Donovan sucked in a sharp, involuntary breath as Rylie asked, “Who?”

“You know who,” Christy replied, his probing gaze directed at Donovan. “But maybe you don’t know why.” He cast another glance
over his shoulder and continued in a low, conspiratorial tone. “’Twas no secret that Malachy was smitten with Moira, even
though she’d have none of him. One night Malachy bragged about how he’d forced himself on her, and how her feckin’ gobshite
of a husband wouldn’t have her now.”

“Ow!” Rylie protested in a hoarse whisper and Donovan realized he was squeezing her arm. He dropped his fisted hands to his
lap, breath sticking in his throat.

“I went for him, of course,” Christy continued dispassionately. “Would’ve most likely killed him on the spot, except McTeague
pulled me off. Told me to give those with the most cause their chance. But Flynn made himself scarce for a long time after
that. Some in the Provos thought he might be the traitor we believed we had in our midst, though I always thought ’twas that
nine-fingered bastard.”

Donovan could scarcely hear for the blood pounding in his ears. Breathing hard, he unclenched one hand and rubbed his temple.

“I think you know the rest of this story,” Christy mused, his expression unreadable. “For you’ve the same tall rangy look
about you as Malachy Flynn.”

Donovan choked. Cold rage and helplessness engulfed him as he spluttered and coughed.

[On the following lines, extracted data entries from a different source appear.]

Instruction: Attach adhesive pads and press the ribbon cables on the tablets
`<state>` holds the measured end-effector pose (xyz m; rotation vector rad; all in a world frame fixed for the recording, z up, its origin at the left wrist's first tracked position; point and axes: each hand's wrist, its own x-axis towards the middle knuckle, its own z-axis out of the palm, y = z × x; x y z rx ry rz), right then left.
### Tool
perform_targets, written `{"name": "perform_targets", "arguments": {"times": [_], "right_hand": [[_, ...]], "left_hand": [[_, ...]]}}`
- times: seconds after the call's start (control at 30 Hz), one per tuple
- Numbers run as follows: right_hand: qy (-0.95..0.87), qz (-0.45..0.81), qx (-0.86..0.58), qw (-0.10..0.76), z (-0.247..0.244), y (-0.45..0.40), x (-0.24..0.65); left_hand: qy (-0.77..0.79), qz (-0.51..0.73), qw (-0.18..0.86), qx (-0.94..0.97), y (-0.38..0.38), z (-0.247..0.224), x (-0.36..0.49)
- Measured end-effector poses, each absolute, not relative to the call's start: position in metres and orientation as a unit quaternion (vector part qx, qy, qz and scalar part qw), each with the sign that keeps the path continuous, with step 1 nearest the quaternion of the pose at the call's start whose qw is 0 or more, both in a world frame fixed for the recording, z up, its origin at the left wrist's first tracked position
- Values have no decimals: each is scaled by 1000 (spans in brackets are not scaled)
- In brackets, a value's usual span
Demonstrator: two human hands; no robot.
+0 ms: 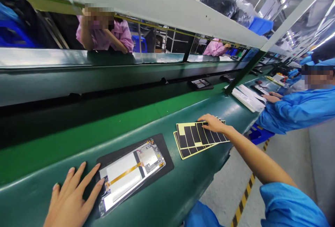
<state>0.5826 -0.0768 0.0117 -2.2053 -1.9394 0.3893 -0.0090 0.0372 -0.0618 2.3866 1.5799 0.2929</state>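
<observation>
Resting my right hand (213,123) on the black-celled sheets (202,137), fingers bent | tbh couldn't tell if I'd gripped any | left hand (72,195) splayed wide, fingertips at the opened device (128,174)

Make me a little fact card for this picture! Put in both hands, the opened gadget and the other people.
Left hand: fingers spread at the opened tablet's near-left end
Right hand: fingers over yellow-edged sticker sheets
Opened tablet: orange ribbon cable and circuit board showing
Under it: black mat
Others: co-worker in blue, right; people in pink, across
</observation>
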Motion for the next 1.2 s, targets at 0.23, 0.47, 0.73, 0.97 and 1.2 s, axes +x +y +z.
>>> {"name": "perform_targets", "arguments": {"times": [0.23, 0.47, 0.73, 0.97, 1.2], "right_hand": [[-716, 56, -683, 132, -13, -80, 506], [-775, 98, -616, 107, -23, -103, 465], [-748, 62, -638, 173, -13, -112, 469], [-724, 48, -671, 149, -22, -104, 452], [-716, 12, -688, 115, -28, -99, 442]], "left_hand": [[547, 99, 130, 821, 33, -52, -5], [550, 113, 121, 819, 34, -54, -4], [492, 200, 76, 844, 27, -45, 8], [213, 223, 61, 949, -9, -19, 117], [130, 99, 114, 980, -20, -26, 208]]}}
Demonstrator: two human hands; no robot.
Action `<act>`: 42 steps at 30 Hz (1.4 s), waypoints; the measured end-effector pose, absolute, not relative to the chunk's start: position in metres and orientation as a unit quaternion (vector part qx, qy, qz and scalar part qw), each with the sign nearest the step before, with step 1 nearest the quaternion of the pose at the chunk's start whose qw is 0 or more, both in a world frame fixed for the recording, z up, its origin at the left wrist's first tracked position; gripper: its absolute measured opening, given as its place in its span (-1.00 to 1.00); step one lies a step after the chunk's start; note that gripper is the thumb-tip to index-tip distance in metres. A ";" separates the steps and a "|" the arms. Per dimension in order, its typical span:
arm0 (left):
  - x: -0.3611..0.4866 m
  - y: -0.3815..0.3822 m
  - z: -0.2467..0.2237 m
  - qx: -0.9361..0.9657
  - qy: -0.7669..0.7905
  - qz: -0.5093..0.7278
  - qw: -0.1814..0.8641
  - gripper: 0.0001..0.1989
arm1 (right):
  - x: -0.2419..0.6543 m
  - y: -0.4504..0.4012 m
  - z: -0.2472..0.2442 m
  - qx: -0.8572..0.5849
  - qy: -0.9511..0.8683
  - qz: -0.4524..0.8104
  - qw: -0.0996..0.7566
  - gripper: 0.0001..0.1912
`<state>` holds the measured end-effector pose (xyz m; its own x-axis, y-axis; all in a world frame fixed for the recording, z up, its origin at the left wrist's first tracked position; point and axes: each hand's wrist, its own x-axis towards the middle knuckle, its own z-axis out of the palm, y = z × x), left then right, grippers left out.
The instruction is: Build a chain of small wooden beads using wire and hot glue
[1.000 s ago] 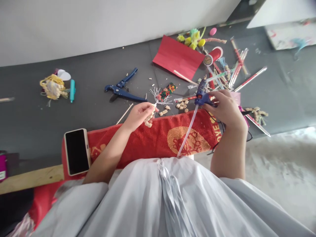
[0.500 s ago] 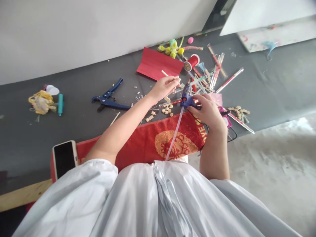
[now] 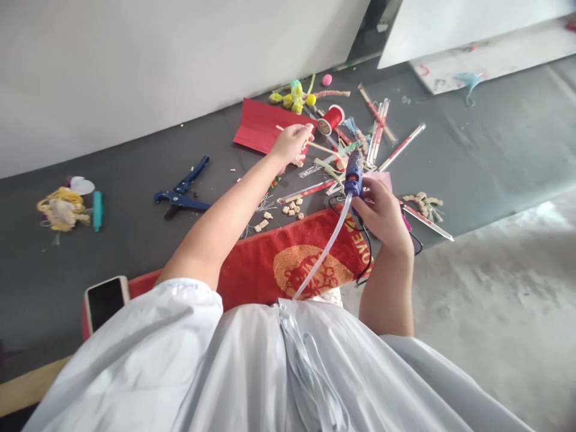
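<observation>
My left hand is closed around a thin wooden stick, which pokes out on both sides of the fingers. Small pale wooden pieces show under that hand; whether they are attached to the stick I cannot tell. My right hand grips a blue hot glue gun, nozzle pointing away from me. A long translucent glue stick trails from its rear toward my lap. The nozzle is near the stick's far right end; I cannot tell if they touch. Small wooden pieces lie below my left hand.
Red card and a red thread spool lie behind my hands. Wrapped sticks are scattered to the right. Blue cutters, yellow yarn and a phone are leftward. A red towel covers the near edge.
The glue gun has moved a little right relative to my left hand, widening the gap between my hands. More of the wooden stick now shows right of my left fingers. The whole view has shifted slightly.
</observation>
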<state>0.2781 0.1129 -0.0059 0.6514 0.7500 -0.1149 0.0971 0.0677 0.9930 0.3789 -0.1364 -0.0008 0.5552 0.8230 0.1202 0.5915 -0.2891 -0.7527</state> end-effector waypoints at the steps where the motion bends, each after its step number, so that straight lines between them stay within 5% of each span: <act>1: 0.277 0.112 -0.003 0.628 0.341 0.232 0.660 -0.66 | 0.378 -0.137 0.000 -0.784 -0.447 0.153 0.404 -0.62; 16: 0.120 0.069 0.035 0.531 0.342 0.180 0.753 -0.68 | 0.304 -0.115 0.000 -0.572 -0.385 0.414 0.594 -0.54; 22: 0.054 0.032 0.024 0.471 0.328 0.235 0.785 -0.50 | 0.257 -0.111 0.019 -0.608 -0.416 0.404 0.542 -0.68; 30: 0.018 0.019 0.009 0.481 0.346 0.347 0.727 -0.49 | 0.233 -0.086 0.010 -0.538 -0.497 0.460 0.501 -0.46; 42: 0.011 0.017 -0.007 0.362 0.418 0.301 0.777 -0.56 | 0.208 -0.090 0.003 -0.538 -0.444 0.560 0.448 -0.32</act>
<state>0.0113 0.0173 -0.0071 0.4693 0.7706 -0.4312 -0.1657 0.5565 0.8142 0.2082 -0.0902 0.0033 -0.0211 0.9788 -0.2039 -0.0232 -0.2043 -0.9786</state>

“Donovan?” Rylie leapt from her chair and grasped his shoulder. “Are you all right?”

For another long moment, he couldn’t draw enough air into his lungs, but he nodded anyway. The guard started toward them and
Rylie plopped back into her chair worrying her bottom lip with her teeth. Her small hand clutched his, pulling him back from
the black abyss.

“So
that’s
how ’tis then?” Christy murmured, his eyes flicking between the two of them.

While Rylie’s face flamed, Donovan’s strangled attempt at denial was interrupted by the guard. “What’s happening here?” he
demanded.

Christy dropped his gaze to his hands but his voice was sullen. “Nuthun’.”

“This visit is over,” the guard stated, hand on the billy club at his waist.

“First bleedin’ visitors I’ve had in twenty years,” Christy complained, his head still down.

“Two minutes more.” The guard took a single step backward and stood glaring at them.